● WORK TO COMPLETE:
Please return all lines of the data below containing the string "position".

● DATASET SECTION:
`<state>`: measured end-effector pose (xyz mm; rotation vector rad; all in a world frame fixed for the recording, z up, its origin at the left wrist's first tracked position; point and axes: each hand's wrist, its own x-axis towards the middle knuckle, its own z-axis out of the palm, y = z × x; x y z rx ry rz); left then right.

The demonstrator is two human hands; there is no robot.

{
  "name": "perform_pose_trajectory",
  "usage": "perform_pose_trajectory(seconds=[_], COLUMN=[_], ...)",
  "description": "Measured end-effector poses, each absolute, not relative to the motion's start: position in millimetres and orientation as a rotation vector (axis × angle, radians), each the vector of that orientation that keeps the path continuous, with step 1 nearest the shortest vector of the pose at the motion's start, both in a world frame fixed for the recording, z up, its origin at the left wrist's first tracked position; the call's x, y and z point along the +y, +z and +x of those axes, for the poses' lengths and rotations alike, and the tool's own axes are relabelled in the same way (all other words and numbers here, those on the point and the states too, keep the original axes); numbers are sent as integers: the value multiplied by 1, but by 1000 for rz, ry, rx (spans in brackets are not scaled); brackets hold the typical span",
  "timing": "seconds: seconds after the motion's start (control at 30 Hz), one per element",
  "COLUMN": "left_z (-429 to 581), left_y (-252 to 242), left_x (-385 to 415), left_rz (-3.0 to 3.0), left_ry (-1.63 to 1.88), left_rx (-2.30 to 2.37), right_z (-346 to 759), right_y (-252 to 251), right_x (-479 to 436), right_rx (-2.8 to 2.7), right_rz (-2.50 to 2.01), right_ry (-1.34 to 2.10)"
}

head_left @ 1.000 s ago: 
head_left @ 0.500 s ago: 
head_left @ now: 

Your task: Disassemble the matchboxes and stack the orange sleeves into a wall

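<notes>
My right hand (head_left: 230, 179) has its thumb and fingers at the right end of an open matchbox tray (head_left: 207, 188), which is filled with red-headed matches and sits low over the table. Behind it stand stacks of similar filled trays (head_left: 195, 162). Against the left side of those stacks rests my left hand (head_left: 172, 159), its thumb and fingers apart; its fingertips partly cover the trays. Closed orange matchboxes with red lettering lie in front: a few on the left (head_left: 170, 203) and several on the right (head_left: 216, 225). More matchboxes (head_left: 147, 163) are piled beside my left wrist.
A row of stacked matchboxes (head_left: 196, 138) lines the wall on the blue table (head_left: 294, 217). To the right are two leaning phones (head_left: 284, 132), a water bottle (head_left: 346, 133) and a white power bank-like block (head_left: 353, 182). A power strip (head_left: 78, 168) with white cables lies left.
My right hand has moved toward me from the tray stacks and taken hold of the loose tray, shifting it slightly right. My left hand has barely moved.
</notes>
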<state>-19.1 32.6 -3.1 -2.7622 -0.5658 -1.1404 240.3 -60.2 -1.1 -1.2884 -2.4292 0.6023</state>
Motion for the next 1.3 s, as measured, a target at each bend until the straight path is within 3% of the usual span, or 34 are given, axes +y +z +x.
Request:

● RESULT OF THIS TASK:
`<state>`: measured end-effector pose (xyz mm; rotation vector rad; all in a world frame fixed for the recording, z up, its origin at the left wrist's first tracked position; point and axes: each hand's wrist, its own x-axis towards the middle knuckle, its own z-axis out of the palm, y = z × x; x y z rx ry rz); left then right.
  "description": "Measured end-effector poses, each absolute, not relative to the motion's start: position in millimetres and orientation as a rotation vector (axis × angle, radians), each the vector of that orientation that keeps the path continuous, with step 1 nearest the shortest vector of the pose at the motion's start, both in a world frame fixed for the recording, z up, its origin at the left wrist's first tracked position; the call's x, y and z point along the +y, +z and +x of those axes, for the poses' lengths and rotations alike, and the tool's own axes are relabelled in the same way (all other words and numbers here, those on the point and the states too, keep the original axes); numbers are sent as integers: the value multiplied by 1, but by 1000 for rz, ry, rx (spans in brackets are not scaled); brackets hold the typical span",

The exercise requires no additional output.